Parmi les différences, selon certains, figurait la force très vive de l'opposition à l'accord à cette époque, ce qui a permis de le renverser, d'autant plus que la Syrie d'Hafez al-Assad a retiré son soutien initial et a incité à sa chute, tandis que certains partis du “Mouvement National” venaient de lancer une résistance réelle, en même temps qu'une alliance nécessaire est apparue entre le leader du Mouvement Amal, Nabih Berri, et le leader du Parti Socialiste Progressiste, Walid Jumblatt, qui ont décidé de commencer une confrontation politique et militaire contre le gouvernement. À un niveau supérieur, le “Front de Salut National” s'est formé, comprenant des figures notables telles que Sleiman Frangieh, Rashid Karami, et Adel Osseiran, et a commencé à s'opposer politiquement au gouvernement et à sa performance.
Remarquablement, “Hezbollah,” qui porte ouvertement la bannière de l'objection préemptive aux négociations directes proposées entre le Liban et Israël, menace de répéter l'expérience de l'opposition qui a mené avec succès à l'effondrement du nouvel accord de l'époque grâce aux négociations de cette période, et il menace de façon préventive une fin similaire à tout accord issu des négociations à venir, surtout qu'il a envoyé plusieurs messages au cours des dernières heures par le biais de mouvements initiaux dans certaines rues de la capitale.

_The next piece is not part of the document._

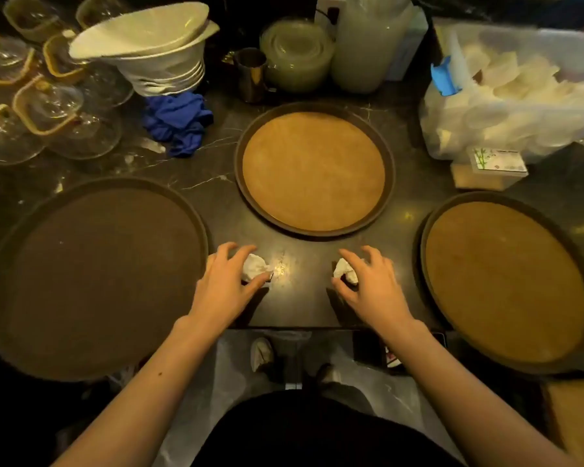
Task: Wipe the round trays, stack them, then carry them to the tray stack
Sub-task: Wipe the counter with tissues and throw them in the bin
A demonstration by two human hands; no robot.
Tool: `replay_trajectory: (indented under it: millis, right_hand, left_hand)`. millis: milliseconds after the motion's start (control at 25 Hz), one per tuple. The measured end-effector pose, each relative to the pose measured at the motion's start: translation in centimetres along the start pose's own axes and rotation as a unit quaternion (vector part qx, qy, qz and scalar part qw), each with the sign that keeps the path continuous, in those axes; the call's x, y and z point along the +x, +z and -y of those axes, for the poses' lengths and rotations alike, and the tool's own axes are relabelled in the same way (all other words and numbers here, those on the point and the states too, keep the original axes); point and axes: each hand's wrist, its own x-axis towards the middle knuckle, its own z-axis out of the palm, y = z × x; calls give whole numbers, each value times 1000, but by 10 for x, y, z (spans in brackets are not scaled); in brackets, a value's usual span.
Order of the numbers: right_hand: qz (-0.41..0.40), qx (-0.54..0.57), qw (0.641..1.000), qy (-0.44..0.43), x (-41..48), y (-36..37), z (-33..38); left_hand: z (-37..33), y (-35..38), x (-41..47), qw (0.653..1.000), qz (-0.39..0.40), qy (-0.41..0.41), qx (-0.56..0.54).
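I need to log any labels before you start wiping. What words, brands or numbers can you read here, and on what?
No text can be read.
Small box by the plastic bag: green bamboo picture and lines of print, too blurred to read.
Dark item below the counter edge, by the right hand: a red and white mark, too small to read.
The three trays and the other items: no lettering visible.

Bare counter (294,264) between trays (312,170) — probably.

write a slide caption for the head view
Left hand and right hand each over a crumpled tissue between three round trays.
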Motion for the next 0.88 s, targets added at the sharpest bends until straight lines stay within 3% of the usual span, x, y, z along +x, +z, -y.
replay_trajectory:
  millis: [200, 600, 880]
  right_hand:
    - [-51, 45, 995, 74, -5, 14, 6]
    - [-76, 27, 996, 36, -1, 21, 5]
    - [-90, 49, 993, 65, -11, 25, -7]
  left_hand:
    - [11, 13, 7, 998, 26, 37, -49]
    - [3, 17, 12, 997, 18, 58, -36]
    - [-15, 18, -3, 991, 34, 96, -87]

Cependant, notablement, le front “Anti-Hezbollah”, qui soutient fermement le processus de négociation comme la seule option pour mettre fin à la domination du parti, a rapidement organisé une réponse ferme à cette menace, sous le grand titre “Les anciennes circonstances ont changé,” signifiant que le temps où le parti pouvait opérer un changement par diverses formes d'objection est révolu, et les faits et circonstances qui ont conduit à la défaite de l'Accord du 17 mai et “accompli une victoire” pour ses adversaires ont complètement changé. À leur avis, il n'y a plus de “front de résistance interconfessionnelle et régionale,” ni de Syrie de Hafez al-Assad soutenant la tendance à l'opposition. De plus, il n'y a pas de “mood arabe-sunnite général contre des ententes avec les Israéliens.” Plus important encore, les leaders qui ont précédemment pris l'appel à renverser l'Accord du 17 mai, le Président du Parlement Nabih Berri et Walid Jumblatt, sont désormais dans une position différente et portent des regards alternatifs que certains voient comme, en substance, “un regret de ce qui a été fait à l'époque.”
De plus, il y a une confiance que la Présidence de la République et le Bureau du Premier ministre, qui adoptent fermement l'option de la négociation directe, ne sont pas ouverts à “l'audace et au compromis.”
Avec ces visions et calculs opposés, les partisans des négociations avancent avec leur option, tandis que les dissidents poursuivent leur voie d'opposition. L'ironie est que les deux sont sereinement convaincus que leur choix prévaudra finalement, car aucun ne montre de volonté de revenir sur des solutions de compromis intermédiaires.